Young African Leaders Initiative (YALI) Mandela Washington Fellow
Since 2011, Mauot Louis alier Anyang has been a disability rights advocate and secretary of education for the South Sudan Association of the Visually Impaired where he supervises a music-and-drama group known as Hidden Ability Melody. His role is to advocate and lobby for persons with disabilities, especially access to education for the blind. He also mentors students and initiates and supervises the implementation of policies and guidelines developed by the association. He is a co-founder of the South Sudan Union of Persons with Disabilities.
Mauot possesses skills in administration, legal issues, and the media, which he acquired as a third-year law student and through work experience. Upon returning from the Fellowship, he intends to use the skills he has acquired to reform his organization, to contribute to promoting education of the blind, and to establish a magazine, as well as student advocacy groups in secondary schools across South Sudan.
Community Solutions Program (CSP) Fellow
Roshan Samarawickrama is the Program Director of the charity ECSAT (Equality-based Community Support and Training) in Sri Lanka. In 2005, he joined the newly formed charity and has spearheaded its work to integrate people with disabilities and marginalized people into the community. His work is recognized locally where a lack of education and support from government agencies for people with disabilities is a deep-rooted cultural issue.
Roshan has a BA in Psychology and his other qualifications include counseling experience, an MA in Business Studies, a Diploma in Special Education, and he is currently enrolled in a MSSc. Sociology program. As a fellow at WID, he aims to learn as much as possible about the best practices in the USA for people with disabilities. He plans to take back and use these new ideas in practices at ECSAT.
Roshan is planning to enlist a dog on the ECSAT team.

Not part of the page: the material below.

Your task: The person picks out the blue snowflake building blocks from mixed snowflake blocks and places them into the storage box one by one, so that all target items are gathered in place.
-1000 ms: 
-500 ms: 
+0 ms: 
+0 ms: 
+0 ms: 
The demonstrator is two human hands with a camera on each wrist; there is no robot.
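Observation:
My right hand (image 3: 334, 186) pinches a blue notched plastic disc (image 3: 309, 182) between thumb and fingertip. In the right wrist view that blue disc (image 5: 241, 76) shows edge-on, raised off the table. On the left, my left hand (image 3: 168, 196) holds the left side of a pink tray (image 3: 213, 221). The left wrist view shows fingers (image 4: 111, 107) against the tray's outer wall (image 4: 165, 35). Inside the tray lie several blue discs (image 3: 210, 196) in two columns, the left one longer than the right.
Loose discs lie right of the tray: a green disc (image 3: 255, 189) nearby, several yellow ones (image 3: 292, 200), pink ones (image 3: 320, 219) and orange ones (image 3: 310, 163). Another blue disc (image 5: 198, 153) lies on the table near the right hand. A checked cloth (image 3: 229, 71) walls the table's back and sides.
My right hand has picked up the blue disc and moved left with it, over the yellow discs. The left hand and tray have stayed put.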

Community Solutions Program (CSP) Fellow
Amrita is a disability rights advocate, endeavoring for a change in Nepal. She has more than five years of experience working on disability and accessibility issues. She is passionate about advocating for the rights of people with disabilities in relation to physical and attitudinal barriers through social media campaigns, awareness drives, and advocacy. She is one of the co-founders of Sakshyam Foundation, which aims to create equal opportunity and independence for people with disabilities through formal and non-formal education and life skills.
She holds a bachelor’s degree in psychology and sociology. She is now looking forward to pursuing her master’s degree in her respective field of work.
As a fellow at WID, Amrita hopes to learn about employment and economic empowerment programs, social media advocacy, and social inclusion practices to implement in her home country.
Amrita likes traveling, learning new things, and adrenaline activities.